The Expression of E-cadherin in Human and Rat Hepatic Stellate Cells: Evidence of Epithelial-Mesenchymal Transition.
- Author:
Young Suk LIM
1
;
Hyo Suk LEE
Author Information
1. Department of Internal Medicine, Seoul National University College of Medicine, Seoul, Korea.
- Publication Type:Original Article ; English Abstract
- Keywords:
Hepatic stellate cell;
E-cadherin;
Epithelial-mesenchymal transition
- MeSH:
Animals;
Cadherins/*metabolism;
Cell Differentiation;
Cells, Cultured;
English Abstract;
Epithelial Cells/cytology;
Fluorescent Antibody Technique;
Glial Fibrillary Acidic Protein/metabolism;
Human;
Liver/cytology/*metabolism;
Mesoderm/cytology;
Rats;
Reverse Transcriptase Polymerase Chain Reaction
- From:The Korean Journal of Hepatology
2002;8(1):90-99
- CountryRepublic of Korea
- Language:Korean
-
Abstract:
BACKGROUND/AIMS: The embryonal origin of hepatic stellate cells (HSCs), the principal cells in hepatic fibrogenesis, is still intriguing. We have previously demonstrated that human HSCs express cytokeratins which suggests the epithelial origin of these cells. To further explore the origin and the differentiation of HSCs we studied the expression of E-cadherin, the specific marker of epithelial cells, in human and rat HSCs. METHODS: We studied the changing pattern of E-cadherin expression during spontaneous activation of primarily isolated human HSCs by immunofluorescence staining and RT-PCR. To confirm the expression of E-cadherin in HSCs in vivo we performed double immunofluorescence staining for E-cadherin and glial fibrillary acidic protein, the specific identification marker of quiescent rat HSCs, in normal rat liver. RESULTS: Quiescent human HSCs were labeled strongly by anti-E-cadherin monoclonal antibody at the first and seventh days after primary culture.
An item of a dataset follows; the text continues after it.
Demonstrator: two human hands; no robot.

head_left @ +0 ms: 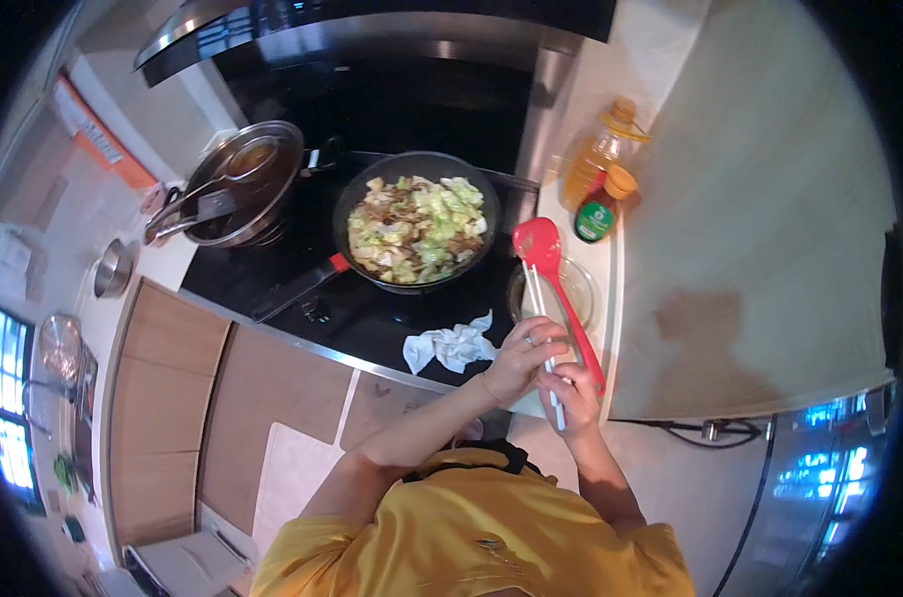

Human HSCs, however, did not stain for E-cadherin after the first passage of culture. RT-PCR also confirmed these modulations of E-cadherin expression. Double immunofluorescence staining, performed on rat liver tissue and observed by confocal laser scanning microscopy, unequivocally revealed the membranous expression of E-cadherin in quiescent HSCs labeled by glial fibrillary acidic protein. CONCLUSIONS: Quiescent HSCs of humans and rats express E-cadherin both in vitro and in vivo. The extent of E-cadherin expression rapidly decreases during the process of spontaneous activation. Our results suggest that HSCs may be of epithelial origin and undergo epithelial-mesenchymal transition during activation process.